- _WHAT IS NEEDED_: Repeat everything in the listing exactly, except for the images.

*** Block opens ***

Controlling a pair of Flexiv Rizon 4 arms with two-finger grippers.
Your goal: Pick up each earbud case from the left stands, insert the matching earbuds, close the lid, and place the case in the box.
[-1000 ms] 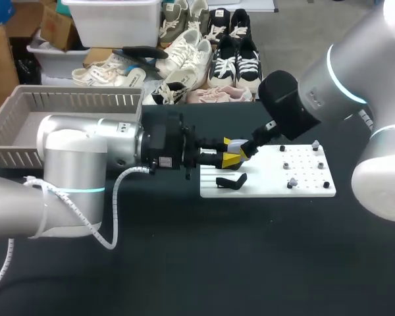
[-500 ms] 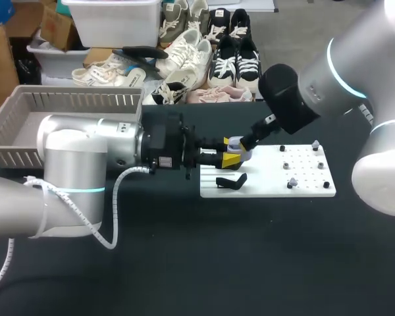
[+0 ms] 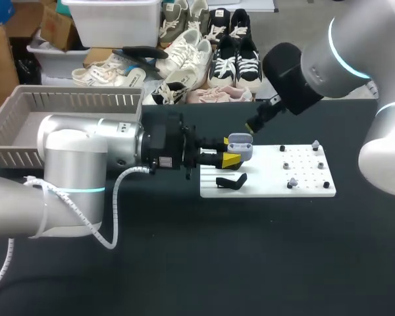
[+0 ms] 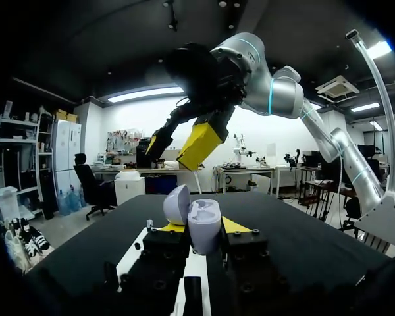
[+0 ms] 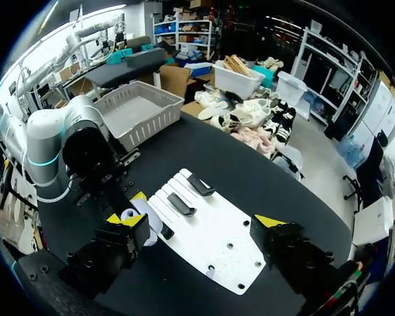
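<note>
At the left the grey basket (image 3: 66,105) stands ready for finished cases. The left hand (image 3: 229,151) clamps the lilac earbud case (image 3: 241,146) over the white board (image 3: 309,187), lid up for loading. The right hand (image 3: 258,122) hovers above, fingers spread wide, seemingly empty.

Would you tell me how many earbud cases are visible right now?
1. The earbud case sits lid-open in the left hand, at the white board's left end. Others may be hidden behind that hand.
</note>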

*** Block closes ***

- _WRITTEN RESPONSE_:
Controlling a pair of Flexiv Rizon 4 arms with two-finger grippers.
Your goal: Pick up each earbud case from the left stands, insert the matching earbuds, close the lid, and place the case in the box.
[-1000 ms] 
[-500 ms] 
[+0 ms] 
[+0 ms] 
[+0 ms] 
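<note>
At the left the grey basket (image 3: 66,105) stands ready for finished cases. The left hand (image 3: 229,151) clamps the lilac earbud case (image 3: 241,146) over the white board (image 3: 309,187), lid up for loading. The right hand (image 3: 258,122) hovers above, fingers spread wide, seemingly empty.

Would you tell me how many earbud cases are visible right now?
1. The earbud case sits lid-open in the left hand, at the white board's left end. Others may be hidden behind that hand.
</note>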

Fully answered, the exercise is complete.